What is required. Reproduce the listing in its entirety. Do not reproduce the pictures.

*** Begin section ***

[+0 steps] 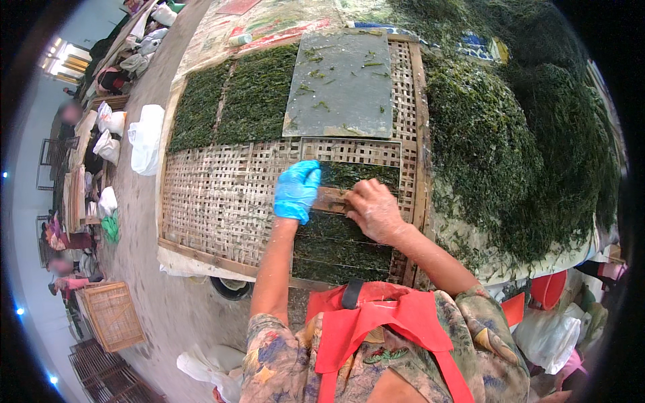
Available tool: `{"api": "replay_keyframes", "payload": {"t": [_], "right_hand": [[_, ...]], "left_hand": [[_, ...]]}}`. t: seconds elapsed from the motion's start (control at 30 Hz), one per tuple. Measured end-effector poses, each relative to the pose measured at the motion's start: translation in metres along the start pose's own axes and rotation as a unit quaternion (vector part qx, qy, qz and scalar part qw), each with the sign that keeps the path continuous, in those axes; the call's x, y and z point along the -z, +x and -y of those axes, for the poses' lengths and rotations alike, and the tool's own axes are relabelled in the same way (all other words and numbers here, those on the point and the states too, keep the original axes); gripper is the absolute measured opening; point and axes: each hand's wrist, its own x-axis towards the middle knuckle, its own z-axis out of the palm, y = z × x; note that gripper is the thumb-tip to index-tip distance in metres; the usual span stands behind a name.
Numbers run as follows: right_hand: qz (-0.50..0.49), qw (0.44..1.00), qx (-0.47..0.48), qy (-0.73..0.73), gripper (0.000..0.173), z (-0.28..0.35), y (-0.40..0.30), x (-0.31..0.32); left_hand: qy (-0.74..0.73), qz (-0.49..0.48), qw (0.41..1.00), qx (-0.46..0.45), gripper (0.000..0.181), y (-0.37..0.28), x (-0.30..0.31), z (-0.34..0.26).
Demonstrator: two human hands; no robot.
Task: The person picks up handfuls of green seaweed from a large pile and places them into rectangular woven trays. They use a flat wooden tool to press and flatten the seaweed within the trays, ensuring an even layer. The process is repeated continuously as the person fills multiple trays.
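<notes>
My left hand (297, 191), in a blue disposable glove, grips the left end of a wooden bar (330, 200). My bare right hand (374, 210) has its fingers curled on the bar's right end. The bar lies across a thin rectangular frame (351, 140) on a woven bamboo rack (216, 196). Within the frame, dark green seaweed (360, 175) shows above the bar, with more strips of it below. A grey board (340, 83) with seaweed scraps lies just beyond the frame. Two rectangular seaweed layers (257, 95) cover the rack's far left part.
A large heap of loose seaweed (478, 151) lies right of the rack. A small cup (240, 40) stands beyond it. White sacks (146, 138) sit on the floor at left, where several people are farther off beside racks (113, 315). A red basin (549, 289) is at lower right.
</notes>
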Motion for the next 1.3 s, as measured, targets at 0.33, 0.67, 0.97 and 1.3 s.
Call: {"api": "replay_keyframes", "payload": {"t": [0.33, 0.67, 0.97, 1.3], "right_hand": [[-0.021, 0.998, 0.001, 0.064, 0.023, -0.028, 0.041, 0.002], [0.028, 0.998, -0.001, 0.058, 0.021, -0.057, 0.04, -0.017], [-0.012, 1.0, 0.004, 0.013, 0.023, -0.067, 0.03, -0.034], [-0.049, 0.976, -0.207, -0.05, 0.047, -0.046, -0.07, 0.047]], "left_hand": [[-0.254, 0.021, 0.905, 0.341, 0.043, 0.009, 0.015, 0.043], [-0.308, -0.03, 0.909, 0.279, 0.02, 0.0, -0.015, 0.062], [-0.288, -0.004, 0.915, 0.281, 0.013, 0.013, -0.036, 0.078], [-0.238, -0.021, 0.954, 0.179, 0.033, -0.005, -0.028, 0.078]]}}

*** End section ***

Answer for the task.
[+0 steps] 
Available tool: `{"api": "replay_keyframes", "payload": {"t": [_], "right_hand": [[_, ...]], "left_hand": [[_, ...]]}}`. t: seconds elapsed from the motion's start (control at 30 Hz), one per tuple. Measured end-effector poses, each relative to the pose measured at the motion's start: translation in metres along the start pose's own axes and rotation as a unit quaternion (vector part qx, qy, qz and scalar part qw), each with the sign that keeps the path continuous, in those axes; the call's x, y and z point along the -z, +x and -y of those axes, for the poses' lengths and rotations alike, and the tool's own axes are relabelled in the same way (all other words and numbers here, those on the point and the states too, keep the original axes); gripper is the absolute measured opening; point and axes: each hand's wrist, its own x-axis towards the middle knuckle, its own z-axis out of the palm, y = z × x; note that gripper is the thumb-tip to index-tip distance in metres; the usual span stands behind a name.
Numbers run as follows: right_hand: qz (-0.50..0.49), qw (0.44..1.00), qx (-0.47..0.48), qy (-0.73..0.73), gripper (0.000..0.173), z (-0.28..0.35), y (-0.40..0.30), x (-0.31..0.32); left_hand: qy (-0.74..0.73), qz (-0.49..0.48), qw (0.41..1.00), qx (-0.46..0.45), gripper (0.000..0.181), y (-0.37..0.28), x (-0.30..0.31), z (-0.34..0.26).
Demonstrator: two human hands; no robot.
Task: The person picks up handfuls of green seaweed from a large pile and places them into rectangular woven trays. They use a flat wooden tool to press and flatten the seaweed within the trays, ensuring an even layer. The process is repeated continuously as the person fills multiple trays.
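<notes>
My left hand (297, 191), in a blue disposable glove, grips the left end of a wooden bar (330, 200). My bare right hand (374, 210) has its fingers curled on the bar's right end. The bar lies across a thin rectangular frame (351, 140) on a woven bamboo rack (216, 196). Within the frame, dark green seaweed (360, 175) shows above the bar, with more strips of it below. A grey board (340, 83) with seaweed scraps lies just beyond the frame. Two rectangular seaweed layers (257, 95) cover the rack's far left part.
A large heap of loose seaweed (478, 151) lies right of the rack. A small cup (240, 40) stands beyond it. White sacks (146, 138) sit on the floor at left, where several people are farther off beside racks (113, 315). A red basin (549, 289) is at lower right.
</notes>
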Motion for the next 1.3 s, as measured, targets at 0.33, 0.67, 0.97 and 1.3 s.
Call: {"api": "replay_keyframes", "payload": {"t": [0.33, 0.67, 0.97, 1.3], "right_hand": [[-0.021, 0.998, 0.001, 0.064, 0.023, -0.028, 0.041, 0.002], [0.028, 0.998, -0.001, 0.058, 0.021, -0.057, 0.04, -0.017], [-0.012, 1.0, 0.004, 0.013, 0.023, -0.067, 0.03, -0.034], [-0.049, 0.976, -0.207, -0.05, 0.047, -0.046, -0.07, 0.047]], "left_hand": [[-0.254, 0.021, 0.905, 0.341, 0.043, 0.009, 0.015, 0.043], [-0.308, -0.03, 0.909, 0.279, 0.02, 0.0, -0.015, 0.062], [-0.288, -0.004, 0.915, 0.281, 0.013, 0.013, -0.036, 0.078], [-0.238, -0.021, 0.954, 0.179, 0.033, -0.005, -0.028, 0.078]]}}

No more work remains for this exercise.